深海の神秘深まるばかり…ダイオウグソクムシ“謎の死”

 謎多き生物は簡単には生態を明らかにしてくれない――。三重県鳥羽市の鳥羽水族館で飼育されていた謎の深海生物「ダイオウグソクムシ」の雄「bQ3」が死んだ。グロテスクながら、巨大なダンゴムシのようでかわいく見える面もあり、ぬいぐるみになるなど人気のダイオウグソクムシの生態は謎だらけだ。

 同館によると、bQ3は2014年5月30日、同館23体目のダイオウグソクムシとして入館。当時の体長は31センチ、体重は1004グラムだった。今年の10月13日に世界で5例目、同館で3例目となる体の後ろ半分の脱皮の確認に成功。世界初の快挙となる前半分の脱皮にも期待が膨らんでいたが“完全脱皮”しないまま死んでいるのを10日午前、飼育員が発見した。

 世界最大の等脚類(フナムシ、ダンゴムシの仲間)であるダイオウグソクムシは、メキシコ湾などの光の届かない深海の底に生息しており、生態については分からない部分が多い。
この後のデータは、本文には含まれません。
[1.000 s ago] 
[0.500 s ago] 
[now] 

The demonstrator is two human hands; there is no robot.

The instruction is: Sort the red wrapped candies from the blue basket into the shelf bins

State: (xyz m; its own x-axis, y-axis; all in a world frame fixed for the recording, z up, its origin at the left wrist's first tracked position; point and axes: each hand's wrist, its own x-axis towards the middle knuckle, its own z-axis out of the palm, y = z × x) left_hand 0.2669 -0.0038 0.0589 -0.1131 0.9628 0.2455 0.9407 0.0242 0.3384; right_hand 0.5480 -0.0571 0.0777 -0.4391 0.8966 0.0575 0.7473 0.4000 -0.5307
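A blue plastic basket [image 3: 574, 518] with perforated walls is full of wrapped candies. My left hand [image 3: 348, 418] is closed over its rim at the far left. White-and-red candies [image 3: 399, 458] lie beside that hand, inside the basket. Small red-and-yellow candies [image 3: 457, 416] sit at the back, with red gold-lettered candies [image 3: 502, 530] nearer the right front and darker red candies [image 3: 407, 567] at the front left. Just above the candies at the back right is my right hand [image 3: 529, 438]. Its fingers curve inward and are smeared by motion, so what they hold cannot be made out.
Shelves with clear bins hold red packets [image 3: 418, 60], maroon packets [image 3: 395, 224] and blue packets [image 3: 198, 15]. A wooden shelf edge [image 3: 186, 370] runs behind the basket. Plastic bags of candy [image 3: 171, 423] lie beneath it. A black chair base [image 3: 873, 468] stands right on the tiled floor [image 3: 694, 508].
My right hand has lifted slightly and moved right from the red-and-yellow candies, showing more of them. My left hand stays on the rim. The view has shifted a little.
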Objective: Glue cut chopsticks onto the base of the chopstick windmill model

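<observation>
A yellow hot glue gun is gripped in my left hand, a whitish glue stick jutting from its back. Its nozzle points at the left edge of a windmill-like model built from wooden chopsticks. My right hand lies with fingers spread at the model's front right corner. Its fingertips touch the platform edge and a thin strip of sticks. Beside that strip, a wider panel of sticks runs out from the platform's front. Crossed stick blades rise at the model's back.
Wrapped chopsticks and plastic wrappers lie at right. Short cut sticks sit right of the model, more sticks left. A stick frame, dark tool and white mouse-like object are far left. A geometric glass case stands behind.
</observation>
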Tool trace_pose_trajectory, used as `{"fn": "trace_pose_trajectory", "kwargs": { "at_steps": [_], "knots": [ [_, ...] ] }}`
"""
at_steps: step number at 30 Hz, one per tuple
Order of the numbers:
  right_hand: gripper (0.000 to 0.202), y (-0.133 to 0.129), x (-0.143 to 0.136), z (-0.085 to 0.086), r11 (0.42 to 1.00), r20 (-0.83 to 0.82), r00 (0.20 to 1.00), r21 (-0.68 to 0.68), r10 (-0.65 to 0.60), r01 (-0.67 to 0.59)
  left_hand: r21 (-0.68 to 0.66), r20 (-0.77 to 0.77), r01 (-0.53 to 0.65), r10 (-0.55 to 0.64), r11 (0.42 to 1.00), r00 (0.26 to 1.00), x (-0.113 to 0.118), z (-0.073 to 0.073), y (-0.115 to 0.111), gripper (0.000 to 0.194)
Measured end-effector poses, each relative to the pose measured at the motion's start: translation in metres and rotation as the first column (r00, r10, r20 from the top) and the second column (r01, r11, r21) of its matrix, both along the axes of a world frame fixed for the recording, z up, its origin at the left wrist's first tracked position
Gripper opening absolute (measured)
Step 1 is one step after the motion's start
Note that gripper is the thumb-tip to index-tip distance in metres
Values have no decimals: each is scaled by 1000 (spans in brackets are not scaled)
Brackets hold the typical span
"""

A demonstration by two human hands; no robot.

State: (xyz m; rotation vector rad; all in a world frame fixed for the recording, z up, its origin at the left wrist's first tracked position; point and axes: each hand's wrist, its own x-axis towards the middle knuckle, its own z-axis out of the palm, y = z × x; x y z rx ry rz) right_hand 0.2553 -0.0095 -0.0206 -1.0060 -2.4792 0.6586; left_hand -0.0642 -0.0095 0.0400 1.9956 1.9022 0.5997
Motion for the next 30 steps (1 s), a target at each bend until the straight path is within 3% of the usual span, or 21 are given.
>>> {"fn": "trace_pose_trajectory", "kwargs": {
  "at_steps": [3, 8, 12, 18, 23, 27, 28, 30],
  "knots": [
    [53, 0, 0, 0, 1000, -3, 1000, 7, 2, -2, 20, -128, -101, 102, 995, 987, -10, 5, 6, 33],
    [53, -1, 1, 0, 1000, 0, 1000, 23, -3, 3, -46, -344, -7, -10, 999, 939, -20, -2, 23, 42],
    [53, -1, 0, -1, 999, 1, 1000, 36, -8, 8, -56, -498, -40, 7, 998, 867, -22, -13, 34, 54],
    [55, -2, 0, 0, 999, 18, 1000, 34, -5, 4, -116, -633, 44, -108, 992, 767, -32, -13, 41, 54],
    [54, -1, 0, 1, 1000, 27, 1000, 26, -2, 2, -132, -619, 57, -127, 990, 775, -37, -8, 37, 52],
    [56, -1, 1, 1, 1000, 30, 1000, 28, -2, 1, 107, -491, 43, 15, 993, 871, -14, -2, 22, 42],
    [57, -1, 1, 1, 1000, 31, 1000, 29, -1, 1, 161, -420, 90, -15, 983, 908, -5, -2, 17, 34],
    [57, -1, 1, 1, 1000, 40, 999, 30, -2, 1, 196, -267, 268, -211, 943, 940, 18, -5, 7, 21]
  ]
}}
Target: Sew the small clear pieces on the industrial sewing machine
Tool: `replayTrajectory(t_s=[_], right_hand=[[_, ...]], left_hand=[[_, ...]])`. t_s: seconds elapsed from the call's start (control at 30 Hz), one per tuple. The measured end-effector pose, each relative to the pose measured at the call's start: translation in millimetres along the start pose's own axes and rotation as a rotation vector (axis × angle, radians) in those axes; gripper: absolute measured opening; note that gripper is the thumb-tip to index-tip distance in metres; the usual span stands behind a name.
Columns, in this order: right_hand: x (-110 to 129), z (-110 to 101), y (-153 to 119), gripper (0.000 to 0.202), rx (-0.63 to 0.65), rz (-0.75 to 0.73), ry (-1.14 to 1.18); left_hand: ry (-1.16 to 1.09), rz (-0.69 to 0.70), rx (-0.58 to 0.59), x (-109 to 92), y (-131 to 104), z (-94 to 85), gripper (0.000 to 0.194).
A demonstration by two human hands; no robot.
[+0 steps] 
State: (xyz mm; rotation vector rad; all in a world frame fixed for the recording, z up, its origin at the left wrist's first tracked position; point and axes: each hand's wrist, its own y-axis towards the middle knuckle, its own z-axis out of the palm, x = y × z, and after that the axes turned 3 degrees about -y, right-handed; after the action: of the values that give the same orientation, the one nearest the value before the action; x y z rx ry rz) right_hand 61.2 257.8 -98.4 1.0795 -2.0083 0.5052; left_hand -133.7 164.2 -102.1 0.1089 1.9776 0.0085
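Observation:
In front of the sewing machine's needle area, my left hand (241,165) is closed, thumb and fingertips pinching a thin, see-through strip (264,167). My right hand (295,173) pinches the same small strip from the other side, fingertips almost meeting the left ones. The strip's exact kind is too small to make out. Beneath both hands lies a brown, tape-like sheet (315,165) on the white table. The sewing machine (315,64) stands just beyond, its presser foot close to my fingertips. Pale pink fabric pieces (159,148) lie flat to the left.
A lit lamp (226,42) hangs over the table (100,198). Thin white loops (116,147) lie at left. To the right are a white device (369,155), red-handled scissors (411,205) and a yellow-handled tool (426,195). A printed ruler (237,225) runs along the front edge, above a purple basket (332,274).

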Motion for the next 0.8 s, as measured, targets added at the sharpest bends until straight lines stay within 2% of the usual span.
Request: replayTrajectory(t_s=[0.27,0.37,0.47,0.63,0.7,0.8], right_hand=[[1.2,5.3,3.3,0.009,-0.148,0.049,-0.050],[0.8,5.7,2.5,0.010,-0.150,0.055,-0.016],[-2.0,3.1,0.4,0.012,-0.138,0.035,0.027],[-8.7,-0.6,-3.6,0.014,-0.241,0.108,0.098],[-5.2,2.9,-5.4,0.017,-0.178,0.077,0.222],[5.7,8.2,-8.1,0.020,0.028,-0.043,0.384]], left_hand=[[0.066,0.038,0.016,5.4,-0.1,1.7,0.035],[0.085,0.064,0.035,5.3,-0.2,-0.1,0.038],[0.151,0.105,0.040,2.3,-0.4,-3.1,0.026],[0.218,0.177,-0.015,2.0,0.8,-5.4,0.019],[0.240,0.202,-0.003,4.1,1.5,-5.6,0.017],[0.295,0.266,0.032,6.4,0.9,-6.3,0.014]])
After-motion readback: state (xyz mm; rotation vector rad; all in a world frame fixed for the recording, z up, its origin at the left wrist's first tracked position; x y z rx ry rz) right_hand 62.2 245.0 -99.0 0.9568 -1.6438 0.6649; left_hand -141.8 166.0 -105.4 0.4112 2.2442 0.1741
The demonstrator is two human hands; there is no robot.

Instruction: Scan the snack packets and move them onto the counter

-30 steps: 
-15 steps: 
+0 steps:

 これまで30体のダイオウグソクムシを飼育している同館でも同様で、関係者はbQ3の死因について「正直なところ分からない。脱皮した後の硬化不全ではないかと推測はできるが、それがなぜ死につながるかも分からない」。寿命についても「当館に来た時に何歳だったのか分からないし、飼育下での繁殖実績もないので平均寿命も不明」と謎だらけだ。

 海底に沈んだ動物や魚の死骸を食べることから「深海の掃除屋」とも呼ばれ、同館ではカマスやサバをエサとして与えている。一方で、深海という過酷な環境に適応していることもあって絶食もへっちゃら。bQ3も15年2月27日を最後に何も食べていなかったそうで「ほとんど動かないし、何をきっかけに、どのタイミングで食べるのか全く分からない」(同)。

 小型の生物が多い等脚類の中で、体長は20〜40センチ、体重は1キロを超える。さらに2対の触角、7対の脚と遊泳脚を持ち、頭部には約3500個の個眼で形成された複眼。まるで宇宙からやってきたかのような風貌も相まって“なんか気持ち悪いけどかわいい”と人気は高い。

 関係者は「脱皮の兆候はないですが、まだ6個体いますし今後に期待したいですね」と語っている。

 鳥羽水族館では、14年2月に死んだ「bP」が1869日間にわたりエサを食べなかった。4か月間、エサを食べずに死んだ「No.9」を解剖したところ、消化管に未消化のエサがまだ残っていたため、“餓死”ではなかった。解剖の結果、胃が謎の液体で満たされていたというが成分は不明。

“完全脱皮”に成功した個体が確認できないように、何年飼育しても大きさが変わらない。エサが極端に少ない深海にしては巨体。しかも、絶食に強い。不老、不食などに関わる夢のメカニズムが隠されているのかもしれない。